Dowdell ordered his crew to disable the drone because it “looked like a potential threat,” he said in an interview on that same bridge Tuesday. The danger signs were the drone’s proximity to the Boxer, its closure rate and the profile detected by the ship’s sensors. The Boxer also targeted a second Iranian drone, but Dowdell’s crew couldn’t confirm that it was destroyed.

This incident, the closest the U.S. has come to a strike on Iran since the confrontation in the Persian Gulf heightened in early May, is often described as a “shootdown.” But nobody aboard the ship describes any shooting. Some crew members say they weren’t even aware of the incident when it happened.

Gen. Kenneth F. McKenzie Jr., who as Centcom commander is Dowdell’s boss, wouldn’t discuss any detail of the Navy and Marine systems aboard the ship that were used. “We brought the Iranian drone down. That really is about all I can say,” he said in an interview aboard the Boxer Tuesday. McKenzie is concluding a 10-day trip through the region. (Another reporter and I are accompanying him.)

The downing of the drone without firing a normal kinetic weapon is one more sign of the measured response the U.S. has adopted through the confrontation with Iran. When Tehran downed an American surveillance drone last month, the U.S. didn’t retaliate by firing missiles on Iranian targets, as many had expected. But it reportedly did launch an invisible cyberattack on some of the Iranian military systems that might have been targeted in a retaliatory strike.

It was a steamy summer morning as we arrived on the Boxer with McKenzie and his team aboard V-22 Osprey helicopters from Kuwait. The 90-degree water temperature here is almost as hot as the air. The Kuwait coastline is visible to the northwest, and Iran is perhaps 50 miles northeast. There are about 1,000 sailors aboard the amphibious assault ship, which basically is a baby aircraft carrier. Many members of the Marine Expeditionary Unit the ship supports have landed in Kuwait for training.

Our visit here shows some of the military muscle that the U.S. has moved into the Gulf to deter Iran. But it also shows the restrained way in which those forces have been used so far. Crew members say the ship isn’t on any special alert status that’s different from what it normally adopts in international waters. Sailors are lifting weights in a big gym below deck. It’s “Taco Tuesday” in the officers’ wardroom. A sign on a bulkhead wall warns sailors against wasting water with long showers: “This Isn’t Hollywood!”

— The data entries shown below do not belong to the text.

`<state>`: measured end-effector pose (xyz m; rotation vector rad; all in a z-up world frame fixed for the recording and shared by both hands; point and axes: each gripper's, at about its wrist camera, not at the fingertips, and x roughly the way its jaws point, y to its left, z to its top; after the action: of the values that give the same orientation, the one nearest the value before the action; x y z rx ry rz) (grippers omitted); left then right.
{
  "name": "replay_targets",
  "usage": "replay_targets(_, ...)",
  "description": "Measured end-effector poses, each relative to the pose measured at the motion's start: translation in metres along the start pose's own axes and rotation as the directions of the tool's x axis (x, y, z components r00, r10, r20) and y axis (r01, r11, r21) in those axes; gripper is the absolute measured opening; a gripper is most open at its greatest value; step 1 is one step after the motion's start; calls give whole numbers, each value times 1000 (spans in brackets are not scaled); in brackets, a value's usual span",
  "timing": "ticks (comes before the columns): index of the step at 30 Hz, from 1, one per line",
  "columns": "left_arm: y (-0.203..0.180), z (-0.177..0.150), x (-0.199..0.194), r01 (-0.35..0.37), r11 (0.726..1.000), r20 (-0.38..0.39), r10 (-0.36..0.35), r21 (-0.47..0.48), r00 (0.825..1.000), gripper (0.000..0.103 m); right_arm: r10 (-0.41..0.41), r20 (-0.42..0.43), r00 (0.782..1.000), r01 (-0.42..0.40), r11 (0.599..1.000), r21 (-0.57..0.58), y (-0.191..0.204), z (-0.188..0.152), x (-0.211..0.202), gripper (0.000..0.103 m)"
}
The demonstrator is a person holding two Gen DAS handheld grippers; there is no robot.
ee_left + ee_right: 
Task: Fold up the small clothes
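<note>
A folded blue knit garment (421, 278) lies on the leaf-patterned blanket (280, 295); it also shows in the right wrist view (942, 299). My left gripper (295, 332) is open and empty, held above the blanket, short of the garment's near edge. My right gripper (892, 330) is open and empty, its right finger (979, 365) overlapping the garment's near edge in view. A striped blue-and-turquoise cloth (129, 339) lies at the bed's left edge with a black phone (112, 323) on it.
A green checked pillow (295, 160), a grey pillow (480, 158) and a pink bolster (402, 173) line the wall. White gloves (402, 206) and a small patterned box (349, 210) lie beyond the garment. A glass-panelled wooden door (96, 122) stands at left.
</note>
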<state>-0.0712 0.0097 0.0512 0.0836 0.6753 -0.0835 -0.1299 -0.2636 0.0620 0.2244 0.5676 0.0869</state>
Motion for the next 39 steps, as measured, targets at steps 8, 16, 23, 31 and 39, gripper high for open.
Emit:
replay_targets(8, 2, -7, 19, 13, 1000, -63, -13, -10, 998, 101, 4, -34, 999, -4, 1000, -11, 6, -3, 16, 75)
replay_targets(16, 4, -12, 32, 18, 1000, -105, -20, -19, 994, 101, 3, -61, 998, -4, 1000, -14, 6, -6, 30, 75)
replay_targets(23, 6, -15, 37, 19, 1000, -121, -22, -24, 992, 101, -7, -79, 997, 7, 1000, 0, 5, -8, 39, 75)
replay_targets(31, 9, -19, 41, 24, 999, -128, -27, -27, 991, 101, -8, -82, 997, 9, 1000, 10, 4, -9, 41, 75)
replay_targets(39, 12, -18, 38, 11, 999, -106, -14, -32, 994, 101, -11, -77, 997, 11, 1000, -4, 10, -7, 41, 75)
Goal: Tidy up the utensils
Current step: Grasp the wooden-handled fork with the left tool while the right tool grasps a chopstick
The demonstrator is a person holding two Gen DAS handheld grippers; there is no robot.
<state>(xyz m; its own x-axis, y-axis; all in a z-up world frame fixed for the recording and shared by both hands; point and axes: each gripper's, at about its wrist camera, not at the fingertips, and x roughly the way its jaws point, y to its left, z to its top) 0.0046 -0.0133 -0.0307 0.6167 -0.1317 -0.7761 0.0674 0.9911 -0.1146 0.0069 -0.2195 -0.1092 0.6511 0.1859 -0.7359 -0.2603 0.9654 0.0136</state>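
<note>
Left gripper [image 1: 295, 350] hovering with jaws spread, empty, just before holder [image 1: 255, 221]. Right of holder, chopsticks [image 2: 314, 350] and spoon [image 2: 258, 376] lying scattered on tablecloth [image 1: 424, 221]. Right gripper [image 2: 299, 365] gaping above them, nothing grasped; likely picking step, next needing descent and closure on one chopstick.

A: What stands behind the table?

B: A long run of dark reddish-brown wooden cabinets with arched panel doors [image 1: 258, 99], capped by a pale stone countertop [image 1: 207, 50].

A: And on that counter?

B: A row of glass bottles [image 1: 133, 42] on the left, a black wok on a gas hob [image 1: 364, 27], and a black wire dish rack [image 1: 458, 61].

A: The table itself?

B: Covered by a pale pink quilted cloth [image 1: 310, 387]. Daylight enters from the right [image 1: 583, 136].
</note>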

McKenzie comes on the ship’s loudspeaker to address the crew. He thanks them for their “professionalism” and says “you did exactly the right thing” in downing the menacing drone. But this isn’t a speech about fighting Iran. He warns the crew to “expect the same thing when you’re going out” of the Gulf.

During the passage through what the Navy calls the “knuckle” of the Strait and surrounding waters, the crew maintained its normal rotations, and the members illustrate how the Navy is integrating women into command positions. The officer on the deck at the time of the incident, on the bridge with the captain, was Lt. Taylor Burleson, a woman in her 20s. An hour after the drone was disabled, she was replaced by Lt. Jasmin Valencia, 23, who has been in the Navy two years. “By the time I got on watch, the excitement was over,” she says.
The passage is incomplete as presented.